People often tell me that those who work for nonprofits should work for less because of the psychic benefits of being able to make a difference. The notion is a red herring. And that’s putting it kindly.

Do these people really believe that no one makes a difference in the for-profit sector? What about the people at drug companies working on cures for diseases or the people distributing the cell phones that are revolutionizing Africa? Not to mention the less sexy industries that make it possible for us to heat our homes and power our lives.

Many people in the nonprofit sector work behind the scenes in cubicles, they sit in interminable departmental meetings—just like employees everywhere. They’re far removed from the psychic benefits that are supposed to substitute for half of their paycheck.

In 2003, BusinessWeek surveyed the compensation packages of MBAs 10 years out of business school. The median compensation package with bonus was $400,000. By contrast, the average 2004 salary of the chief executive of a hunger charity was $84,000. There’s no way you’re going to get people with a $400,000 salary to take a $316,000 pay cut on the basis of the psychic benefits that await them.

Consider the enormous psychic benefits that people in the for-profit world enjoy as philanthropists. It’s cheaper for an MBA to donate $100,000 a year to the hunger charity than to go work for it. She gets $50,000 in federal and state tax savings, which leaves her $266,000 ahead of the game. On top of that, she gets a seat on the board; indeed, probably chairs the board. She also gets to supervise the person who’s running the hunger charity. She gets to dictate his strategy and how he executes it. And, with a $100,000 annual contribution to the charity, the “philanthropist” gets her name on the top of the charity’s headquarters. Sounds like an awful lot of psychic benefit to me.

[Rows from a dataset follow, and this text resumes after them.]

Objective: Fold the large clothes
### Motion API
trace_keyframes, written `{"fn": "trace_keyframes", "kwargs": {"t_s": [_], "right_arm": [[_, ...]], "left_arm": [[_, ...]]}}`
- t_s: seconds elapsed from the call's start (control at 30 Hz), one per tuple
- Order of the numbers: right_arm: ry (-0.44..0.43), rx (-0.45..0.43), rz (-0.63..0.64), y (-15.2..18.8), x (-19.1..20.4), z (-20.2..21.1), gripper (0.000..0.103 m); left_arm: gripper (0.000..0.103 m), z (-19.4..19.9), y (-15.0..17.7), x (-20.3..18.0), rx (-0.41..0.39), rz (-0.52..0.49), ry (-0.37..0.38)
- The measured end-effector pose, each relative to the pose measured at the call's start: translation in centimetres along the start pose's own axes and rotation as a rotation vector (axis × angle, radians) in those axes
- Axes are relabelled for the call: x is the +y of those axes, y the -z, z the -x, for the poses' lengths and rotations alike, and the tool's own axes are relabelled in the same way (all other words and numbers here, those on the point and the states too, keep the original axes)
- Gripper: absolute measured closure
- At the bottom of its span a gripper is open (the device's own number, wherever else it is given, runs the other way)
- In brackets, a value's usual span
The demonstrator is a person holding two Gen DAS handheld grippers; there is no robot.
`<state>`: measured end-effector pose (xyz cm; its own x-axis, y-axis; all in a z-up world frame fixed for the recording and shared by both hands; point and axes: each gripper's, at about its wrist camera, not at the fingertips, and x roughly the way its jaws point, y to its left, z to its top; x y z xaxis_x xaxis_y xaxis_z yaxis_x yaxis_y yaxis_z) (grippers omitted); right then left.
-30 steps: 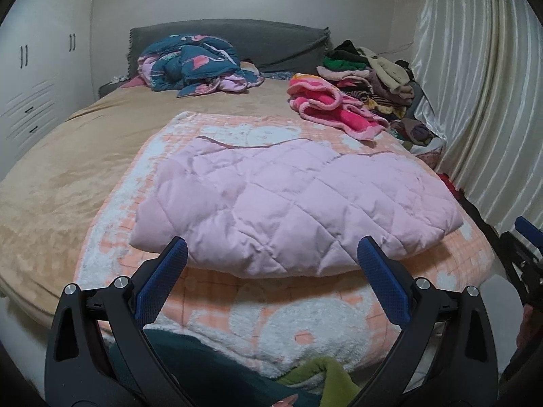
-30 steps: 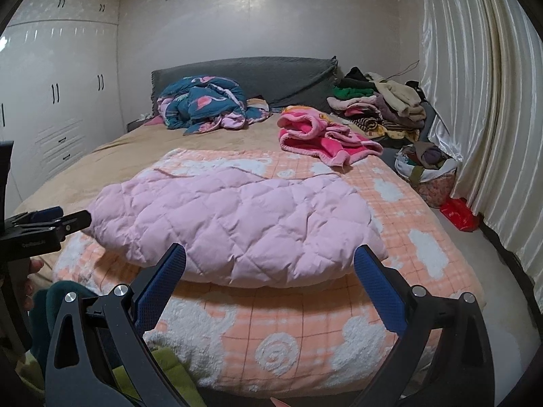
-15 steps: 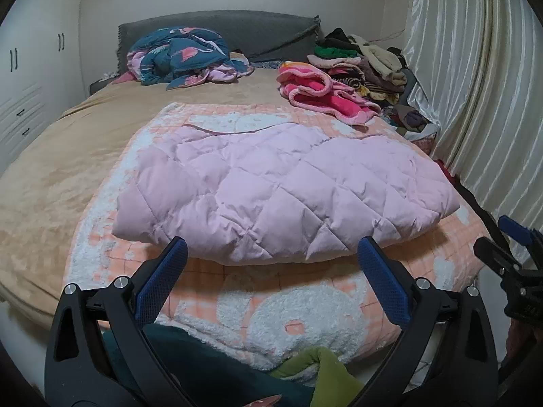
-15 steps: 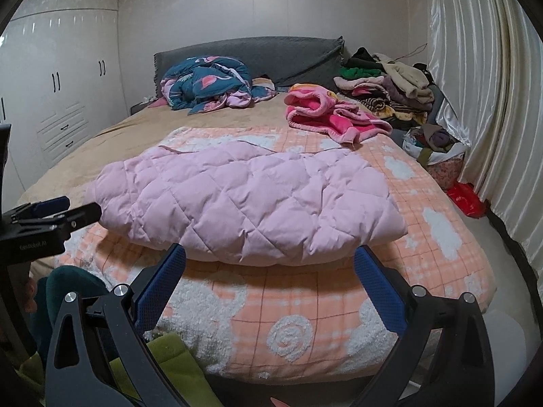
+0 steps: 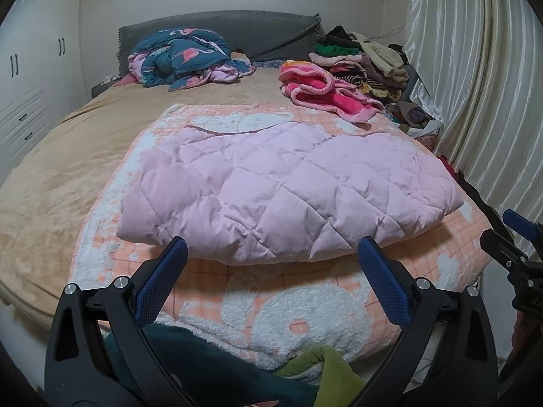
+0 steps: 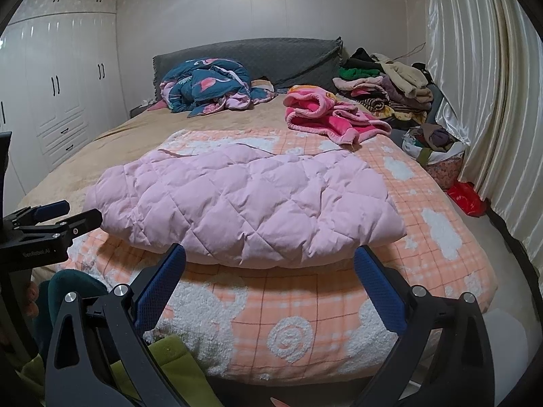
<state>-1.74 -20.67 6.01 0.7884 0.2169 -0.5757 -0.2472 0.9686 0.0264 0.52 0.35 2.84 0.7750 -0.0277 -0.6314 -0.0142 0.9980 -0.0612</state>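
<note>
A pink quilted jacket [image 5: 281, 186] [image 6: 244, 203] lies folded flat on an orange-and-white fleece blanket [image 5: 305, 315] [image 6: 305, 325] at the foot of the bed. My left gripper [image 5: 271, 254] hangs open just short of the jacket's near edge, nothing between its blue pads. My right gripper [image 6: 269, 261] is also open and empty, in front of the same near edge. In the left wrist view the right gripper [image 5: 509, 237] shows at the far right; in the right wrist view the left gripper [image 6: 64, 217] shows at the far left.
A blue patterned duvet [image 5: 186, 59] is bunched by the grey headboard [image 6: 271, 54]. A pink fleece garment [image 6: 325, 115] and a pile of clothes [image 6: 383, 81] lie at the back right. Curtains [image 6: 482, 84] run along the right, a white wardrobe [image 6: 54, 88] along the left. Green and teal cloth [image 5: 237, 373] lies below the grippers.
Both views have shifted slightly over the last second; the jacket stays folded in place. The right gripper has come further into the left wrist view. Both grippers stay open.
</note>
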Motion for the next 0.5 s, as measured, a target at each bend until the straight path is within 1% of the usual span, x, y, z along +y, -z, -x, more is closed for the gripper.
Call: {"fn": "trace_keyframes", "kwargs": {"t_s": [0.5], "right_arm": [[0.001,-0.001,0.002,-0.01,-0.01,0.03,0.004]], "left_arm": [[0.009,0.08,0.27,0.11,-0.005,-0.017,-0.018]]}}
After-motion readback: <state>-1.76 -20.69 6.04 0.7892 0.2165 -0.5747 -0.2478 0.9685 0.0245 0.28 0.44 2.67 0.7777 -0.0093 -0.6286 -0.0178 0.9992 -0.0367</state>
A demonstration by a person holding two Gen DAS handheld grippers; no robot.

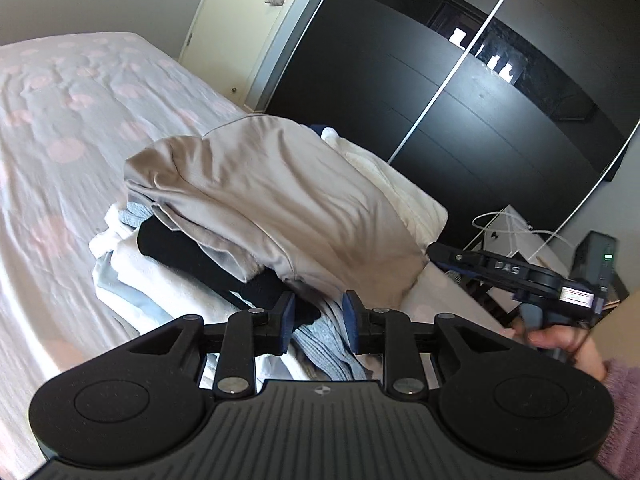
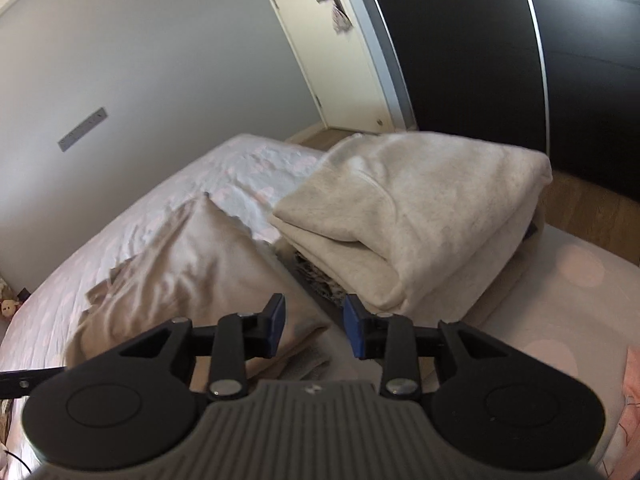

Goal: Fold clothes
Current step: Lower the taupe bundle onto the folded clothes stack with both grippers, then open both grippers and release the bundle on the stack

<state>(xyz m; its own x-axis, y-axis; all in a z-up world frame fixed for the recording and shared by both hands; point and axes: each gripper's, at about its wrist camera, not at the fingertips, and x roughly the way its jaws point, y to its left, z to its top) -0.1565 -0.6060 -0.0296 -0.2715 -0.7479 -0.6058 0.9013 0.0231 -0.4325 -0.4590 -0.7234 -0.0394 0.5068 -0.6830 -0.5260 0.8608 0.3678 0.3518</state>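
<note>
- Left gripper (image 1: 319, 322) hovers low over the near edge of the clothes pile (image 1: 192, 264), jaws parted a modest way, blue pads clear of the fabric, nothing pinched between them
- Right under that gap lies a grey ribbed knit (image 1: 324, 344), with a black garment (image 1: 180, 246) tucked into the stack just to its left
- On top of the heap, a beige garment (image 1: 280, 200) is draped across, folded over at its left end, covering most of the pile
- White and pale blue pieces (image 1: 132, 292) poke out from the bottom of the stack on the left side
- The whole pile sits on the bed (image 1: 60, 140), pale sheet with pink dots, near its right-hand edge
- Right gripper (image 2: 313, 326) is over the bed too, jaws apart by a moderate gap, empty, no cloth caught between the pads
- From the right wrist view, a cream fleece garment (image 2: 420, 208) sits folded on top of a stack just ahead and to the right of the fingers
- To its left a tan garment (image 2: 192, 264) lies spread and wrinkled on the sheet, its near corner running under the left finger
- In the left wrist view a hand (image 1: 568, 340) with a fuzzy pink sleeve (image 1: 624, 408) grips the right gripper's handle at the right edge
- Behind it all, a dark wardrobe (image 1: 460, 92) and a cream door (image 2: 332, 52)
</note>
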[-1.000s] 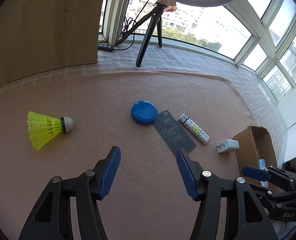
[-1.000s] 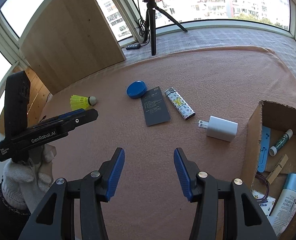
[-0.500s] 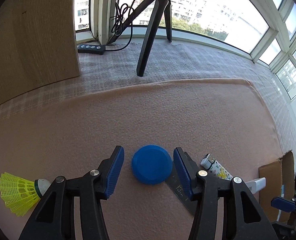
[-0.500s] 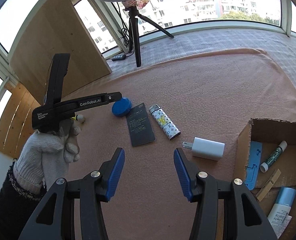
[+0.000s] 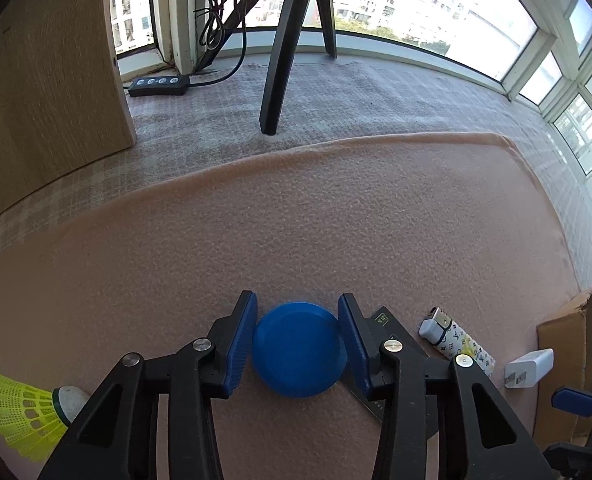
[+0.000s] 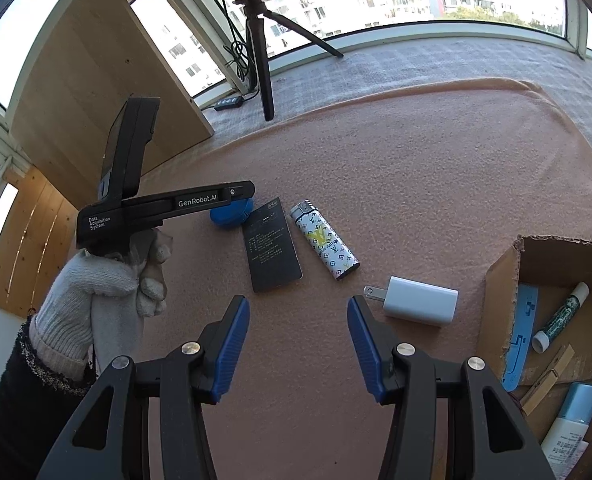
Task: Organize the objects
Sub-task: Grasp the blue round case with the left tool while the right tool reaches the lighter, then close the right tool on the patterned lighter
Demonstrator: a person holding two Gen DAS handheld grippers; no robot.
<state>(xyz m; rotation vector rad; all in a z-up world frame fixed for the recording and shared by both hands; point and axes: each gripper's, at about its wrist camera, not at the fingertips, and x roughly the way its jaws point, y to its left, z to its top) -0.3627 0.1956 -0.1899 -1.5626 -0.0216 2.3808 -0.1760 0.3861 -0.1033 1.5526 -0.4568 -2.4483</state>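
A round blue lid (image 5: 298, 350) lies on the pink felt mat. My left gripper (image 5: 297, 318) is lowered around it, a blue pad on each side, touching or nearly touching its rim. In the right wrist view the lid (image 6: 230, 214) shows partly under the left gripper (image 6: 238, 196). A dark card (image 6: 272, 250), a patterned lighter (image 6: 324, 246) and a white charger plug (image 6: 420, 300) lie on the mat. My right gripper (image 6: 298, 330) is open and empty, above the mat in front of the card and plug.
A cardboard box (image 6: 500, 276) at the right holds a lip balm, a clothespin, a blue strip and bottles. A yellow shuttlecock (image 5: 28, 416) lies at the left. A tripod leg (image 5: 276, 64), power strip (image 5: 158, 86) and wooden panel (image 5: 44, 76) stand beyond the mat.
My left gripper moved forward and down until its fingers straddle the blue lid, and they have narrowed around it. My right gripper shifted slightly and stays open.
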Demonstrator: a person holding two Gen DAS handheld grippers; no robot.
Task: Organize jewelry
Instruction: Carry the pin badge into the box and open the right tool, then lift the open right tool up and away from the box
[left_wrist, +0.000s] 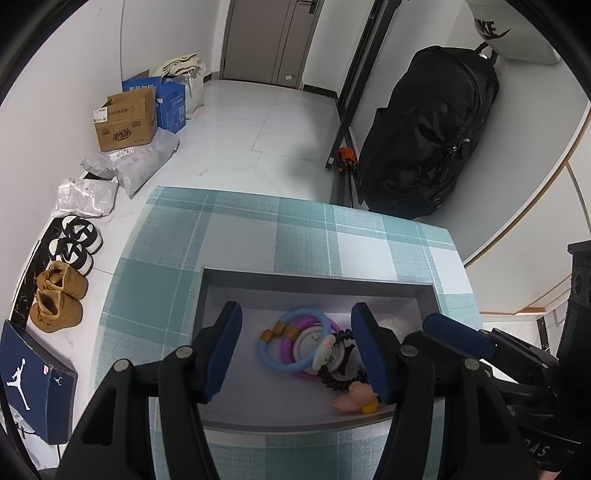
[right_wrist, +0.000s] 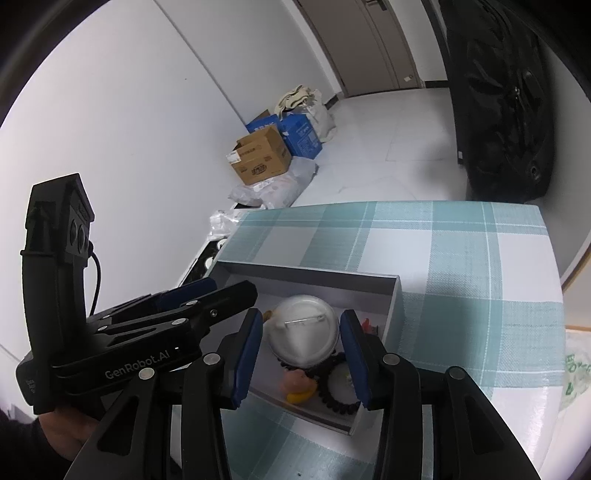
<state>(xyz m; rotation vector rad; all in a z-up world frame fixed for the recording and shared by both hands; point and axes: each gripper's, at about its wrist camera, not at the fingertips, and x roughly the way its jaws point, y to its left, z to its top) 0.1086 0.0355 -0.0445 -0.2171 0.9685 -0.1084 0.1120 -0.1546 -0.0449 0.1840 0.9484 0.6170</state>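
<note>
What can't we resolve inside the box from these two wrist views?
- Left wrist: white round piece mostly hidden behind the left gripper finger.
- Right wrist: the pin badge shows only its back; its face is unseen.
- Right wrist: red item at the box wall, cut off by the right gripper finger.

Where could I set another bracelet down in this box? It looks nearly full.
Free: the box floor along the left wall, left of the blue ring. Also the checked cloth beyond the far wall. Crowded: the centre and right, with rings, black coil and round badge.
</note>
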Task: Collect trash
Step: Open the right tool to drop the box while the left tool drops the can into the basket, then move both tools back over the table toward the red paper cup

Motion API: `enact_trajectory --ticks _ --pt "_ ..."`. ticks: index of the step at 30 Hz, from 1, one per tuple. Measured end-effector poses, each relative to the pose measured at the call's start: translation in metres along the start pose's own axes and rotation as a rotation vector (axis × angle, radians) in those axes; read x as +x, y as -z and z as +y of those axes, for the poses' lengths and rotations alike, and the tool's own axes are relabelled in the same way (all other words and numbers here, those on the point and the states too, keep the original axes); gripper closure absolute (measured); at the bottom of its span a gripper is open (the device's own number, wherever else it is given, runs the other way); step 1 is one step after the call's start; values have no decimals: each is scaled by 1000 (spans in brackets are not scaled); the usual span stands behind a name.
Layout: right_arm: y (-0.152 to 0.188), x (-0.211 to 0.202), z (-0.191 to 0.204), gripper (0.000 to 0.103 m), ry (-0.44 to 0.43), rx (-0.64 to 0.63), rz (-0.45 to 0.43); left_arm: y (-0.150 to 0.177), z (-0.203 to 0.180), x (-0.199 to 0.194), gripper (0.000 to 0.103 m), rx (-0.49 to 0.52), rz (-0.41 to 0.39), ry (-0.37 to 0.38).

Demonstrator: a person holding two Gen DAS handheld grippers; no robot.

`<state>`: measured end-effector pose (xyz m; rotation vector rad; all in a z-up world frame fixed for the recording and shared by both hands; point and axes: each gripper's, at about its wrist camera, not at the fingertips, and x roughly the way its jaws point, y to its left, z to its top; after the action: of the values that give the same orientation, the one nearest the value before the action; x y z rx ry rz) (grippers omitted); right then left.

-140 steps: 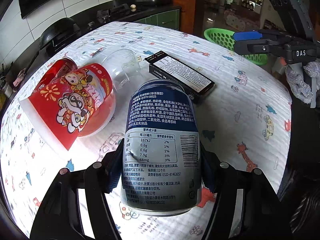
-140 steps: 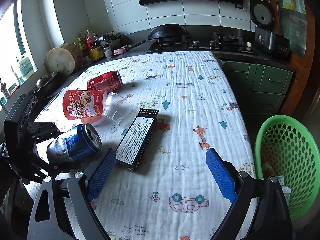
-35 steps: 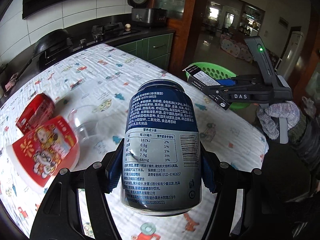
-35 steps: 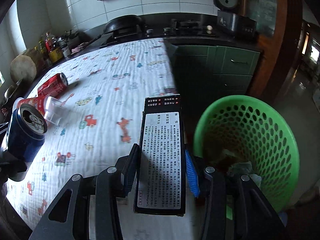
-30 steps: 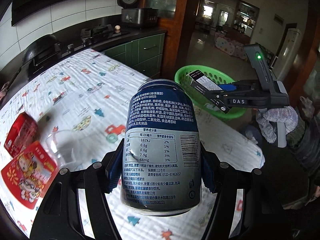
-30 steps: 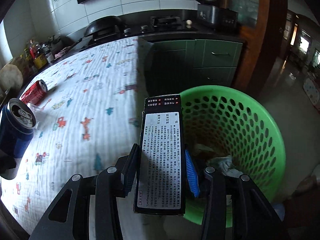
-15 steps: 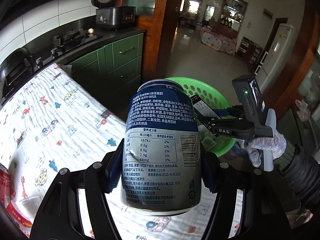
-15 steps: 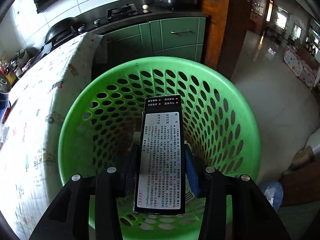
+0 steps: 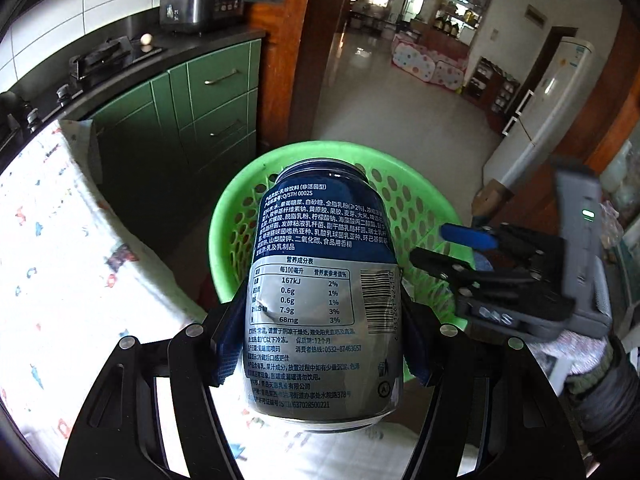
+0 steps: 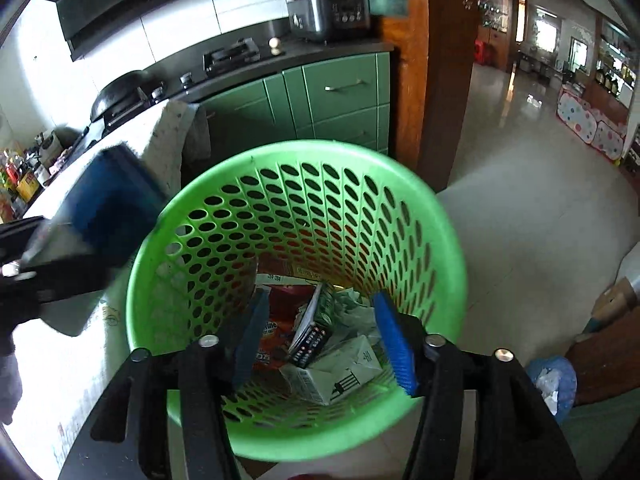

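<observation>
With the right gripper [image 10: 324,336] jaws opening, empty, over the green basket [image 10: 444,248], the black box [image 10: 310,338] seemingly inside, the left gripper [image 9: 320,344] pinching the blue can [image 9: 322,300] should centre over its twelve-o'clock rim before releasing.

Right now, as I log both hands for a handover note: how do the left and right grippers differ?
The left gripper is shut on the blue can; the right gripper holds nothing and is opening. The left holds short of the green basket; the right hangs over its mouth, above the dropped black box. Both point down toward the basket.
</observation>
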<state>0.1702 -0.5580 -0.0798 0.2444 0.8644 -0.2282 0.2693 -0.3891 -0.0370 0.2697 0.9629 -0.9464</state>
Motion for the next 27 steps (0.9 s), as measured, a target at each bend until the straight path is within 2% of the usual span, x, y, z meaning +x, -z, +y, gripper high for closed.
enact_trajectory --ticks 7,14,16,21,27 --pt "8 -27 -7 38 2 29 -59 -4 -12 29 38 -45 37 25" --pt "14 -42 -1 29 16 21 -89 2 -10 32 37 -60 35 33" --pt "15 -45 3 26 15 21 -96 3 -7 25 30 -68 12 40" --pt "17 -55 12 26 4 16 -114 9 -5 6 29 -85 -23 45" --pt "15 -73 36 26 -28 -25 -141 29 0 -44 29 -83 -89 -14"
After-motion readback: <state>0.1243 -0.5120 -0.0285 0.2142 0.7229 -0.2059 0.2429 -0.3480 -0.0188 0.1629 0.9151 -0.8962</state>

Don’t fall for this puritan self-sacrificial psychobabble. It’s not the poor who are asking you to work for less. It’s the donating public, including many a wealthy donor. If you do the math and the psychic benefits come up lacking, then ask the people who want you to make the world a better place for another kind of benefit that begins with a “p.” Pay.

             

Dan Pollota is the founder of Pallotta TeamWorks, and the author of Uncharitable: How Restraints on Nonprofits Undermine Their Potential.